In the context of the video, 'interface' refers to the way the AI receives information about its body parts and the environment, and how it can control them. The script describes an interface that provides the AI with information about joint positions, velocities, and angles, and allows it to control the angles of its joints.

💡Optimization

Optimization in the video refers to the process of improving the AI's performance at bowling by adjusting its actions and strategies.
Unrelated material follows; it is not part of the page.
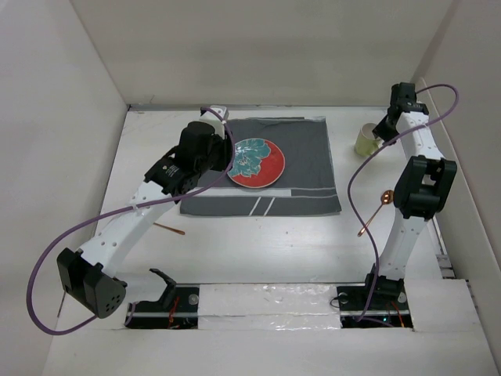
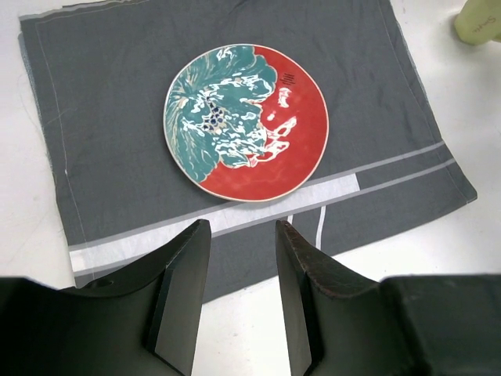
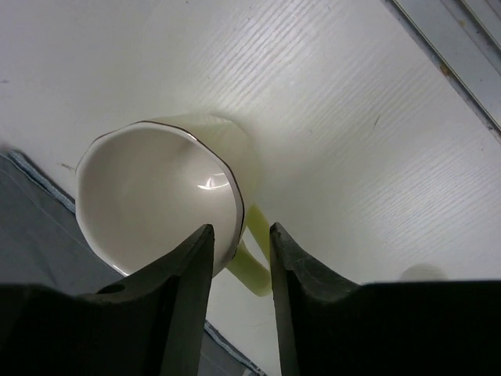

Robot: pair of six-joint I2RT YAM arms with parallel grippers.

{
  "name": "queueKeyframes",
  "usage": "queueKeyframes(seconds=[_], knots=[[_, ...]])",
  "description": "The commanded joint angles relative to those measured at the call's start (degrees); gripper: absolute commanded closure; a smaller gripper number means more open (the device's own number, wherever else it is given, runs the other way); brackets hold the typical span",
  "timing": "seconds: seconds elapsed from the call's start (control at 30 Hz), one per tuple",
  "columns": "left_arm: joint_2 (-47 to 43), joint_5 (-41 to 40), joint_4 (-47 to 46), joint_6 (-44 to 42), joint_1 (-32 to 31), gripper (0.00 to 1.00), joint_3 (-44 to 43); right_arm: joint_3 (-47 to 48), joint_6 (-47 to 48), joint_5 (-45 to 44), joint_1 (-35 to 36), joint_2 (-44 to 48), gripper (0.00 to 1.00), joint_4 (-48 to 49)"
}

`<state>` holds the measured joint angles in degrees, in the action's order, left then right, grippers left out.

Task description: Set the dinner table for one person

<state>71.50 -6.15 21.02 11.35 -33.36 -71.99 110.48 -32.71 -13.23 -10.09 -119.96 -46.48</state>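
Right claw (image 3: 239, 229): jaws half-spread, straddling the mug's wall where the handle joins; whether they were already pinching it could not be told.
Handle (image 3: 254, 270): directly between the two fingers, running back toward the wrist, roughly in line with the gap.
Mug (image 3: 156, 196): upright and empty, mouth up, its bowl mostly ahead of and left of the left finger.
Deciding relation: the handle lay inside the gap, not beside it, so closing the jaws would probably catch it without any sideways shift.
Table (image 3: 352, 117): bare white surface under the mug and to the claw's right.
Cloth (image 3: 31, 211): its edge just left of the mug; the mug stood off it.
Right arm pose: stretched far forward, wrist tipped down over the mug.
Spoon (image 1: 376, 211): well behind the right claw, toward its base, on the bare table.
Left claw (image 2: 243, 223): released, nothing between the jaws, poised over the cloth's near edge.
Plate (image 2: 245, 121): straight ahead of the left claw, flat on the cloth.
Nearer arm: the right, already at the mug; the left was well apart from it.
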Motion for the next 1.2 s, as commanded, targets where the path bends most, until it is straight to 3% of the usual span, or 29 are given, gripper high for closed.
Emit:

This is done through the use of algorithms and reward functions that help the AI learn to bowl more effectively.

Highlights

Introduction of a new AI built using the PPO algorithm previously used for a Spider-Man AI.

The challenge presented is to knock down 90 pins in a bowling alley, with only 10 pins in the middle being crucial.

The AI character is a rag doll with 12 joints, 13 bones, and unique round feet, making coordination difficult.

The focus is on rebuilding coordination through reinforcement learning, defining a reward system for proper bowling behavior.

The AI receives rewards for keeping the ball within a specific range, with speed and trajectory factored in.

The AI prioritizes standing up over bowling initially, leading to a reset of its learning process.

In later attempts, the AI learns to cast a spell-like motion to get the ball straight but fails due to unrealistic rituals.

A hilarious technique emerges where the AI uses the elasticity in its spine to launch the ball while rearranging its face on the floor.

Despite these amusing techniques, the AI gets stuck in 'local Optima,' maximizing single characteristics rather than overall objectives.

To improve, adjustments are made to the reward system, including reducing rewards for staying upright and punishing horizontal ball movements.

After these tweaks, the AI becomes capable of more consistent strikes, although it still lacks self-preservation.

The video goes beyond basic bowling, aiming to train the AI to control spin and aim, which introduces new challenges.

Due to increased complexity, brain surgery is simulated by adding new neurons to the AI's neural network for better control.

The final solution involves retraining the AI with new inputs and rewards, improving its overall performance.

The experiment concludes successfully with the AI learning to bowl better, though real-world injury prevention remains a secondary concern.